Work instruction » The expected output is the complete listing, copied exactly.

Given data »
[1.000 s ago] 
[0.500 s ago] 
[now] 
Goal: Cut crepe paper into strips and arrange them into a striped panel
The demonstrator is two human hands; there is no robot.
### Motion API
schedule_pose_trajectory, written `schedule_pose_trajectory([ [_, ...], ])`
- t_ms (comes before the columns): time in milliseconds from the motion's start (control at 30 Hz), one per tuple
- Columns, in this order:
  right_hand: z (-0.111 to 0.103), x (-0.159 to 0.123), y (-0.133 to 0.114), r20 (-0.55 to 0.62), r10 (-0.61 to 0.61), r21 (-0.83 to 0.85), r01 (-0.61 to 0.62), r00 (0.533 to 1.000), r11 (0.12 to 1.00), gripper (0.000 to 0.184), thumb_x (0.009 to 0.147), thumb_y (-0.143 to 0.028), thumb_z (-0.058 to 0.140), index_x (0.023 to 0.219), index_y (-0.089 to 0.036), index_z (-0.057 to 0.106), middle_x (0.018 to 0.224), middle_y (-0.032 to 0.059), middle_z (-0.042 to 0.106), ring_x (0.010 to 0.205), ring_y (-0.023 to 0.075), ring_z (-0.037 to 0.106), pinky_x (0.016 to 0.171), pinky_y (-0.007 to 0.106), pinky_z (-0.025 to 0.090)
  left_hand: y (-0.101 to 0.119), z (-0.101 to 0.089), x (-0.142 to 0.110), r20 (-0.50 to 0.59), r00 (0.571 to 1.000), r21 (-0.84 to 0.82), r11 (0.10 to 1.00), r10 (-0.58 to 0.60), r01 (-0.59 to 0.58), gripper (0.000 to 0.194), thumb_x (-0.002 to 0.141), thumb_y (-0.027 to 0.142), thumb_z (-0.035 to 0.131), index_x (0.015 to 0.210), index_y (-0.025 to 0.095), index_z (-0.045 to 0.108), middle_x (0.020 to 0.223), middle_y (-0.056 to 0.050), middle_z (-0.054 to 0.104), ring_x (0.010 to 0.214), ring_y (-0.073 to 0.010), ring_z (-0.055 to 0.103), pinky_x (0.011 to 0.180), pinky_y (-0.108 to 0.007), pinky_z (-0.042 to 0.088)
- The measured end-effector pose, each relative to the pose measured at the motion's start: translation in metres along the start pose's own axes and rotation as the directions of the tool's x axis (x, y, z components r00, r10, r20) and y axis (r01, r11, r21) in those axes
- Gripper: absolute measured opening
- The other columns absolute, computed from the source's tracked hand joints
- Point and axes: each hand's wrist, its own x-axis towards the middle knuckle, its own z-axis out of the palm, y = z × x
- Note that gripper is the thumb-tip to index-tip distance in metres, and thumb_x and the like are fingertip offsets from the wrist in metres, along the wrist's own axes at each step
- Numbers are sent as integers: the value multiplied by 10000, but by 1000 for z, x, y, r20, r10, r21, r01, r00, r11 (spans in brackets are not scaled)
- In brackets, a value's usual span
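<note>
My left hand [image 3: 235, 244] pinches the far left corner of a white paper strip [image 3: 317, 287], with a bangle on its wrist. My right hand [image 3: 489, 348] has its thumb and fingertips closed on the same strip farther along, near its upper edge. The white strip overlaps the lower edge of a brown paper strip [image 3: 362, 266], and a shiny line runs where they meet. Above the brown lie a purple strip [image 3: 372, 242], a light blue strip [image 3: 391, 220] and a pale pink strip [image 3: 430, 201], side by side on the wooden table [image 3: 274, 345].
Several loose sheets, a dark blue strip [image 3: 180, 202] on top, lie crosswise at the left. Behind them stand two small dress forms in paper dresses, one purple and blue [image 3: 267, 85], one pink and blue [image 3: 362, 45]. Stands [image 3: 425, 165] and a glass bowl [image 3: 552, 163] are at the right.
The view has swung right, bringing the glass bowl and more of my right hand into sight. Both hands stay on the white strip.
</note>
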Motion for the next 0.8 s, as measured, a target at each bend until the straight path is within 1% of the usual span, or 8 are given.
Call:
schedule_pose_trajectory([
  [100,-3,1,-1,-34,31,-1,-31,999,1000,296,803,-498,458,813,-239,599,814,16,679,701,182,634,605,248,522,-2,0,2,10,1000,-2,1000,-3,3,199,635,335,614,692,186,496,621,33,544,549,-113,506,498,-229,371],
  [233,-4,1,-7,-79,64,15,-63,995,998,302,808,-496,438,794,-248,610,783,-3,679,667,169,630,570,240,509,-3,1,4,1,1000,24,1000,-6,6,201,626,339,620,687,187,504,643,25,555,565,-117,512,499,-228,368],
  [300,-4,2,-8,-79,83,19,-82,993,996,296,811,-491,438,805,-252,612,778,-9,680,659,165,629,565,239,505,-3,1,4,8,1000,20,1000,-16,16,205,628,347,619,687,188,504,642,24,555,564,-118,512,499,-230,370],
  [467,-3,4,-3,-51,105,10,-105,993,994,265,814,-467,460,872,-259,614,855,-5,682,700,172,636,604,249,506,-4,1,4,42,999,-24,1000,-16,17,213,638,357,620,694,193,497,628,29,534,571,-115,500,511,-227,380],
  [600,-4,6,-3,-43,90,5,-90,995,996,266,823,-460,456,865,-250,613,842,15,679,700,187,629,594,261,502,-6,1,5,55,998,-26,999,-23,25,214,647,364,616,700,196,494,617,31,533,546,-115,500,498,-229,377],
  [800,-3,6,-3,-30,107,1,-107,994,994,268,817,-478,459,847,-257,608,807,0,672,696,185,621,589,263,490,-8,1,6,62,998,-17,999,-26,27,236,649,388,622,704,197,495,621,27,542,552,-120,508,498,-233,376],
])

Response to the task »
[1.000 s ago] 
[0.500 s ago] 
[now] 
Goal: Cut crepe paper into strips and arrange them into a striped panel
The demonstrator is two human hands; there is no robot.
### Motion API
schedule_pose_trajectory, written `schedule_pose_trajectory([ [_, ...], ])`
- t_ms (comes before the columns): time in milliseconds from the motion's start (control at 30 Hz), one per tuple
- Columns, in this order:
  right_hand: z (-0.111 to 0.103), x (-0.159 to 0.123), y (-0.133 to 0.114), r20 (-0.55 to 0.62), r10 (-0.61 to 0.61), r21 (-0.83 to 0.85), r01 (-0.61 to 0.62), r00 (0.533 to 1.000), r11 (0.12 to 1.00), gripper (0.000 to 0.184), thumb_x (0.009 to 0.147), thumb_y (-0.143 to 0.028), thumb_z (-0.058 to 0.140), index_x (0.023 to 0.219), index_y (-0.089 to 0.036), index_z (-0.057 to 0.106), middle_x (0.018 to 0.224), middle_y (-0.032 to 0.059), middle_z (-0.042 to 0.106), ring_x (0.010 to 0.205), ring_y (-0.023 to 0.075), ring_z (-0.037 to 0.106), pinky_x (0.016 to 0.171), pinky_y (-0.007 to 0.106), pinky_z (-0.025 to 0.090)
  left_hand: y (-0.101 to 0.119), z (-0.101 to 0.089), x (-0.142 to 0.110), r20 (-0.50 to 0.59), r00 (0.571 to 1.000), r21 (-0.84 to 0.82), r11 (0.10 to 1.00), r10 (-0.58 to 0.60), r01 (-0.59 to 0.58), gripper (0.000 to 0.194), thumb_x (-0.002 to 0.141), thumb_y (-0.027 to 0.142), thumb_z (-0.035 to 0.131), index_x (0.015 to 0.210), index_y (-0.025 to 0.095), index_z (-0.045 to 0.108), middle_x (0.020 to 0.223), middle_y (-0.056 to 0.050), middle_z (-0.054 to 0.104), ring_x (0.010 to 0.214), ring_y (-0.073 to 0.010), ring_z (-0.055 to 0.103), pinky_x (0.011 to 0.180), pinky_y (-0.108 to 0.007), pinky_z (-0.042 to 0.088)
- The measured end-effector pose, each relative to the pose measured at the motion's start: translation in metres along the start pose's own axes and rotation as the directions of the tool's x axis (x, y, z components r00, r10, r20) and y axis (r01, r11, r21) in those axes
- Gripper: absolute measured opening
- The other columns absolute, computed from the source's tracked hand joints
- Point and axes: each hand's wrist, its own x-axis towards the middle knuckle, its own z-axis out of the palm, y = z × x
- Note that gripper is the thumb-tip to index-tip distance in metres, and thumb_x and the like are fingertip offsets from the wrist in metres, along the wrist's own axes at each step
- Numbers are sent as integers: the value multiplied by 10000, but by 1000 for z, x, y, r20, r10, r21, r01, r00, r11 (spans in brackets are not scaled)
- In brackets, a value's usual span
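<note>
My left hand [image 3: 235, 244] pinches the far left corner of a white paper strip [image 3: 317, 287], with a bangle on its wrist. My right hand [image 3: 489, 348] has its thumb and fingertips closed on the same strip farther along, near its upper edge. The white strip overlaps the lower edge of a brown paper strip [image 3: 362, 266], and a shiny line runs where they meet. Above the brown lie a purple strip [image 3: 372, 242], a light blue strip [image 3: 391, 220] and a pale pink strip [image 3: 430, 201], side by side on the wooden table [image 3: 274, 345].
Several loose sheets, a dark blue strip [image 3: 180, 202] on top, lie crosswise at the left. Behind them stand two small dress forms in paper dresses, one purple and blue [image 3: 267, 85], one pink and blue [image 3: 362, 45]. Stands [image 3: 425, 165] and a glass bowl [image 3: 552, 163] are at the right.
The view has swung right, bringing the glass bowl and more of my right hand into sight. Both hands stay on the white strip.
</note>
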Motion for the next 0.8 s, as measured, a target at each bend until the straight path is within 1% of the usual span, or 8 are given.
Call:
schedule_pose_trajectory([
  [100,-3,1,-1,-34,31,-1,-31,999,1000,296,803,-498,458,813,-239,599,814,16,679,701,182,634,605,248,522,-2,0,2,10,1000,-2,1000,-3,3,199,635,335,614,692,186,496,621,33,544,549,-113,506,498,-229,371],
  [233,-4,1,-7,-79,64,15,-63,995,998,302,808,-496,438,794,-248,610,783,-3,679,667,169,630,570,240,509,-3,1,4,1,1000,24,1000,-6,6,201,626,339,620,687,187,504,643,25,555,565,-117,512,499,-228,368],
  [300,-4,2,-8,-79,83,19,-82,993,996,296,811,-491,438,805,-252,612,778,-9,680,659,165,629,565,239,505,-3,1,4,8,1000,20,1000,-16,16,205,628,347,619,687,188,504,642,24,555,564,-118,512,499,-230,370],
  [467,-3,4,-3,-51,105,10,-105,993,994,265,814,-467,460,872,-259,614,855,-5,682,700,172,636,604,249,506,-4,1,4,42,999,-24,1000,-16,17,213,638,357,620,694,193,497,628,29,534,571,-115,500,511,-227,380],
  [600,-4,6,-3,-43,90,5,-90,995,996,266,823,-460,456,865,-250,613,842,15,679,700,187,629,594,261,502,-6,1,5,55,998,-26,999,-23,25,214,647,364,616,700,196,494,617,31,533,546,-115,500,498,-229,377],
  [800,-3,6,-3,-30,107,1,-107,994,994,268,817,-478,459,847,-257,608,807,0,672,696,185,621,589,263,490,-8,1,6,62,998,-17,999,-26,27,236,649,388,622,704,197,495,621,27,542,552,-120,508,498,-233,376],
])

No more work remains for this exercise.